§ EXERCISE OBJECTIVE
Copy out the listing below exactly, please, and skip any pictures.

§ DATA BELOW

____

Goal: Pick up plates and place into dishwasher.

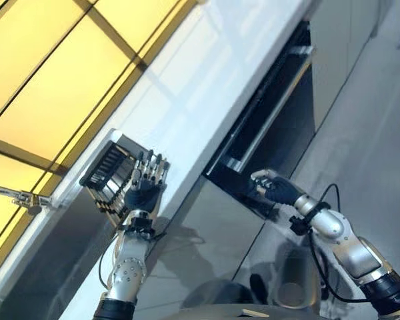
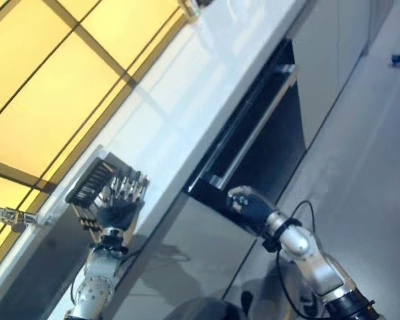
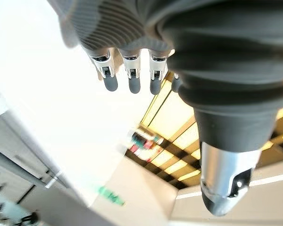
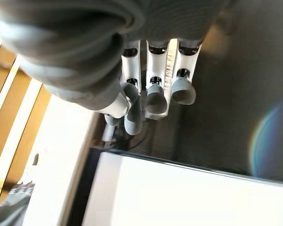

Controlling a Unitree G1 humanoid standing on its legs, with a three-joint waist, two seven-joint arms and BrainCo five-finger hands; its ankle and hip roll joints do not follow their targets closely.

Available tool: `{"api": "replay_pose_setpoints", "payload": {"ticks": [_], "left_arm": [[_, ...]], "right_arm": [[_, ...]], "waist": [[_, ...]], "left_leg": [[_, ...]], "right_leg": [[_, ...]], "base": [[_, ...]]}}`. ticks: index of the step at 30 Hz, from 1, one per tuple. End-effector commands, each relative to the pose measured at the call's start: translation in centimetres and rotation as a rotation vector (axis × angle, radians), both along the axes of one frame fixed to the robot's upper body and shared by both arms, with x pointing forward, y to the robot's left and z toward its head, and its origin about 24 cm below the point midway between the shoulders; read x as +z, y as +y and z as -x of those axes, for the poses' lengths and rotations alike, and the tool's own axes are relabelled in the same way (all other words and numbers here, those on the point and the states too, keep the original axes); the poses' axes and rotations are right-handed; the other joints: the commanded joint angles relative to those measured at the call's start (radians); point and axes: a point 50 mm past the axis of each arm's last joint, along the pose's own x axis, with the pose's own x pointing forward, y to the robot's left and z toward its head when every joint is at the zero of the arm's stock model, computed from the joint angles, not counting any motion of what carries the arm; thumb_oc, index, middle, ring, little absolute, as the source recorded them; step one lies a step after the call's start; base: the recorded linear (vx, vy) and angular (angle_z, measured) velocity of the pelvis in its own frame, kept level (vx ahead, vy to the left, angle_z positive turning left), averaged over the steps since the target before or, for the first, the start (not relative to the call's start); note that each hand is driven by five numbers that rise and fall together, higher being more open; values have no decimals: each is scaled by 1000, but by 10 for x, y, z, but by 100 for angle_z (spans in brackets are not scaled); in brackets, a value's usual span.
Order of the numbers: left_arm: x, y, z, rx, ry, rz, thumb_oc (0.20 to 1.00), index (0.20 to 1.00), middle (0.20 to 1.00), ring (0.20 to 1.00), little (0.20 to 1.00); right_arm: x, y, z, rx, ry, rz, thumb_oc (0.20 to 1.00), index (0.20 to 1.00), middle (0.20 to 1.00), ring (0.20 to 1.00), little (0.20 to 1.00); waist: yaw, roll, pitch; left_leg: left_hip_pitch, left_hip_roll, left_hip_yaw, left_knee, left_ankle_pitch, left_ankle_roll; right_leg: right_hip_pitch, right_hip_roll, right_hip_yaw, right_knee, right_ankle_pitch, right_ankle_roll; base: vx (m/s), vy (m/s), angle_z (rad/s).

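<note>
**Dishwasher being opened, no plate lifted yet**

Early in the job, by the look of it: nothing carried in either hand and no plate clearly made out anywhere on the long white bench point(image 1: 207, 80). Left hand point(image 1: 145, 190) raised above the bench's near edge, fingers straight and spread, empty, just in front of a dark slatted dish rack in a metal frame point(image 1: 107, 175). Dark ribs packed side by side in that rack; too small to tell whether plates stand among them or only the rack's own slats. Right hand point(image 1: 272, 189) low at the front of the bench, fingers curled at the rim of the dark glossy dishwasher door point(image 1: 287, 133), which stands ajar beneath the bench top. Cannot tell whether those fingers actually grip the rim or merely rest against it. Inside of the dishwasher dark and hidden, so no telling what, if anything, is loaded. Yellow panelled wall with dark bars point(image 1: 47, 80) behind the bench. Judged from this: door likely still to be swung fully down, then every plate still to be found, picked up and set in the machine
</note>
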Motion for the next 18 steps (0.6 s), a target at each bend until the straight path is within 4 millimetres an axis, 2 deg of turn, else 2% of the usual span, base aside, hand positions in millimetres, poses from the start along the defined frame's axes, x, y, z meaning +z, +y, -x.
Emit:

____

§ EXPECTED OUTPUT
Goal: Pick up plates and place into dishwasher.


Controlling a Unitree G1 humanoid standing on its legs, with a three-joint waist, two seven-joint arms and BrainCo five-finger hands; its ankle and hip roll joints do not follow their targets closely.

Available tool: `{"api": "replay_pose_setpoints", "payload": {"ticks": [_], "left_arm": [[_, ...]], "right_arm": [[_, ...]], "waist": [[_, ...]], "left_leg": [[_, ...]], "right_leg": [[_, ...]], "base": [[_, ...]]}}`. ticks: index of the step at 30 Hz, from 1, one per tuple. End-effector commands, each relative to the pose measured at the call's start: translation in centimetres and rotation as a rotation vector (axis × angle, radians), both along the axes of one frame fixed to the robot's upper body and shared by both arms, with x pointing forward, y to the robot's left and z toward its head, and its origin about 24 cm below the point midway between the shoulders; read x as +z, y as +y and z as -x of those axes, for the poses' lengths and rotations alike, and the tool's own axes are relabelled in the same way (all other words and numbers here, those on the point and the states too, keep the original axes); the poses' axes and rotations are right-handed; the other joints: the commanded joint angles relative to those measured at the call's start (radians); point and axes: a point 50 mm past the axis of each arm's last joint, along the pose's own x axis, with the pose's own x pointing forward, y to the robot's left and z toward its head when every joint is at the zero of the arm's stock model, computed from the joint angles, not counting any motion of what carries the arm; thumb_oc, index, middle, ring, little absolute, as the source recorded them; step one lies a step after the call's start; base: the recorded linear (vx, vy) and angular (angle_z, measured) velocity of the pelvis in its own frame, kept level (vx ahead, vy to the left, angle_z positive turning left), averaged over the steps since the target before or, for the first, the start (not relative to the call's start); note that each hand is driven by five numbers that rise and fall together, higher being more open; values have no decimals: each is scaled by 1000, but by 10 for x, y, z, but by 100 for angle_z (spans in brackets are not scaled); in brackets, a value's usual span.
Order of the numbers: left_arm: x, y, z, rx, ry, rz, thumb_oc (0.20 to 1.00), index (0.20 to 1.00), middle (0.20 to 1.00), ring (0.20 to 1.00), little (0.20 to 1.00); right_arm: x, y, z, rx, ry, rz, thumb_oc (0.20 to 1.00), index (0.20 to 1.00), middle (0.20 to 1.00), ring (0.20 to 1.00), little (0.20 to 1.00); waist: yaw, roll, pitch; left_leg: left_hip_pitch, left_hip_roll, left_hip_yaw, left_knee, left_ankle_pitch, left_ankle_roll; right_leg: right_hip_pitch, right_hip_roll, right_hip_yaw, right_knee, right_ankle_pitch, right_ankle_roll; base: vx (m/s), vy (m/s), angle_z (rad/s).

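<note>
**Dishwasher being opened, no plate lifted yet**

Early in the job, by the look of it: nothing carried in either hand and no plate clearly made out anywhere on the long white bench point(image 1: 207, 80). Left hand point(image 1: 145, 190) raised above the bench's near edge, fingers straight and spread, empty, just in front of a dark slatted dish rack in a metal frame point(image 1: 107, 175). Dark ribs packed side by side in that rack; too small to tell whether plates stand among them or only the rack's own slats. Right hand point(image 1: 272, 189) low at the front of the bench, fingers curled at the rim of the dark glossy dishwasher door point(image 1: 287, 133), which stands ajar beneath the bench top. Cannot tell whether those fingers actually grip the rim or merely rest against it. Inside of the dishwasher dark and hidden, so no telling what, if anything, is loaded. Yellow panelled wall with dark bars point(image 1: 47, 80) behind the bench. Judged from this: door likely still to be swung fully down, then every plate still to be found, picked up and set in the machine
</note>
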Motion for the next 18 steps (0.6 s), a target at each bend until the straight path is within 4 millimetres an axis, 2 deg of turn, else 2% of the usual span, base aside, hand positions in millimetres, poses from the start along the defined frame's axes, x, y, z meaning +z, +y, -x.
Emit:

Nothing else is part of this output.